Whole blood is the best source for target modulation biomarkers, assuming the pathway of interest exists in blood cells. Detection of secreted proteins following a biochemical challenge is one of the most commonly used assays for measurement of therapeutics that block inflammatory processes. While secreted proteins have proven useful, Amgen has tried to develop methods that would allow the identification of biomarkers that are more proximal to the receptor.  

One such method is multi-parameter flow cytometry, which can replace and/or augment traditional whole blood assays by providing more proximal readouts of cytokine response. Whole-blood stimulation can be conducted right at the clinical site. Amgen stimulated whole blood with TNFalpha or LPS and incubated it at 37 degrees Celsius or room temperature overnight. It turns out some cell types respond differently following overnight storage. In this case the monocytes underwent a drastic change following overnight storage as opposed to the T cells and NK cells. Patterson emphasized, "You must understand your sample and therefore which components of your assay it will be necessary to pay close attention to."  
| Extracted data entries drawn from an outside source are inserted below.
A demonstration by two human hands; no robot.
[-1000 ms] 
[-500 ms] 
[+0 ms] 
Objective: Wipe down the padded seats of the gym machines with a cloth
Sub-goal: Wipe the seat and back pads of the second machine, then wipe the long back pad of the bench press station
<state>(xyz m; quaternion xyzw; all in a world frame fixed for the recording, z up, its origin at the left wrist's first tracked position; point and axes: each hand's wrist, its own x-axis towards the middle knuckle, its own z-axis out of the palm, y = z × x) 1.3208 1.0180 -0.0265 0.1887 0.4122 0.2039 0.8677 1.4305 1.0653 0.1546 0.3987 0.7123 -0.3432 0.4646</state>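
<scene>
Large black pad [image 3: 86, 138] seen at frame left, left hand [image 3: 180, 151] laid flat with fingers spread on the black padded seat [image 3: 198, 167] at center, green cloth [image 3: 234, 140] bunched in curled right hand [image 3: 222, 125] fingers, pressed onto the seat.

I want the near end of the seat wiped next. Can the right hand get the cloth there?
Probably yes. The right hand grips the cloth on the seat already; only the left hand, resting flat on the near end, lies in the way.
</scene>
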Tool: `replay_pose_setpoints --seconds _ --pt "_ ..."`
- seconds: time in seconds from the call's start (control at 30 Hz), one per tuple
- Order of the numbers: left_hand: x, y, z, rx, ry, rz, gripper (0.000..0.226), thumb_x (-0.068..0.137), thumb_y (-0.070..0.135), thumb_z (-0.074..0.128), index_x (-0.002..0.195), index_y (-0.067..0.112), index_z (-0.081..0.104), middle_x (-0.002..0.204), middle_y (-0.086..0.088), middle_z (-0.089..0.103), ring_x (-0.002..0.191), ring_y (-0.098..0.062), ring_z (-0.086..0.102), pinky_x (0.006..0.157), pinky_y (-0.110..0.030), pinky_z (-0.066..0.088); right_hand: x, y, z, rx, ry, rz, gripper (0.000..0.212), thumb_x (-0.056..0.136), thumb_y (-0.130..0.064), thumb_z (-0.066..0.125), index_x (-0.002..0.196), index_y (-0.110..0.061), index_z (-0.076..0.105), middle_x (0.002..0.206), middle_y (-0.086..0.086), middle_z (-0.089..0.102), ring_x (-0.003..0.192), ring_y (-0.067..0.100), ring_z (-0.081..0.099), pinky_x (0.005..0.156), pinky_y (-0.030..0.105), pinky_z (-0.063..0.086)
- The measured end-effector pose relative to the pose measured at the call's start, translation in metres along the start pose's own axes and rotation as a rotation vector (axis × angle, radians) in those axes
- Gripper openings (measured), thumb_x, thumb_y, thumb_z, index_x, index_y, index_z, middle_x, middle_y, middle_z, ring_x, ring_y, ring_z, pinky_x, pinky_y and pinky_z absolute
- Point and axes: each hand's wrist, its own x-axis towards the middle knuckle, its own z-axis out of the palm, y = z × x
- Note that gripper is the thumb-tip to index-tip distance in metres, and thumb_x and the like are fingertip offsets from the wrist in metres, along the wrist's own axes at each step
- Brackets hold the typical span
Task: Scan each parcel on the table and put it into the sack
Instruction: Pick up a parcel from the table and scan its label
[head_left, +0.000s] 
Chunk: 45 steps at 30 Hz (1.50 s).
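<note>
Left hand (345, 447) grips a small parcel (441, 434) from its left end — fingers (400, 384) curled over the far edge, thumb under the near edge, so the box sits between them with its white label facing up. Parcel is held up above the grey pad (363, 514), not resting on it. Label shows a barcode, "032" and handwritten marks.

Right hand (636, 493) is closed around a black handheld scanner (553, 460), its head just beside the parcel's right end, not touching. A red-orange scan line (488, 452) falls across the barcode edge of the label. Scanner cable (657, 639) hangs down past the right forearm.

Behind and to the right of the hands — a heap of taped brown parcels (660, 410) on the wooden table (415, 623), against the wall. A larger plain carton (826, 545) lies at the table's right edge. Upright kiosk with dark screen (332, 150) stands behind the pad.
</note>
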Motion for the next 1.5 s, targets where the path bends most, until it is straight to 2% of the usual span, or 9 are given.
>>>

How samples are collected, stored, and transported prior to assay is crucial to obtaining sound results. As demonstrated, the very act of collecting the sample can alter its analytes. The beauty of bringing validated assays from research to the clinic is that it will allow for sample analysis (or at least a portion thereof) to be conducted on site, eliminating the need to store and transport the sample with the attendant undesired effects or to be aware of the changes that could occur and plan accordingly.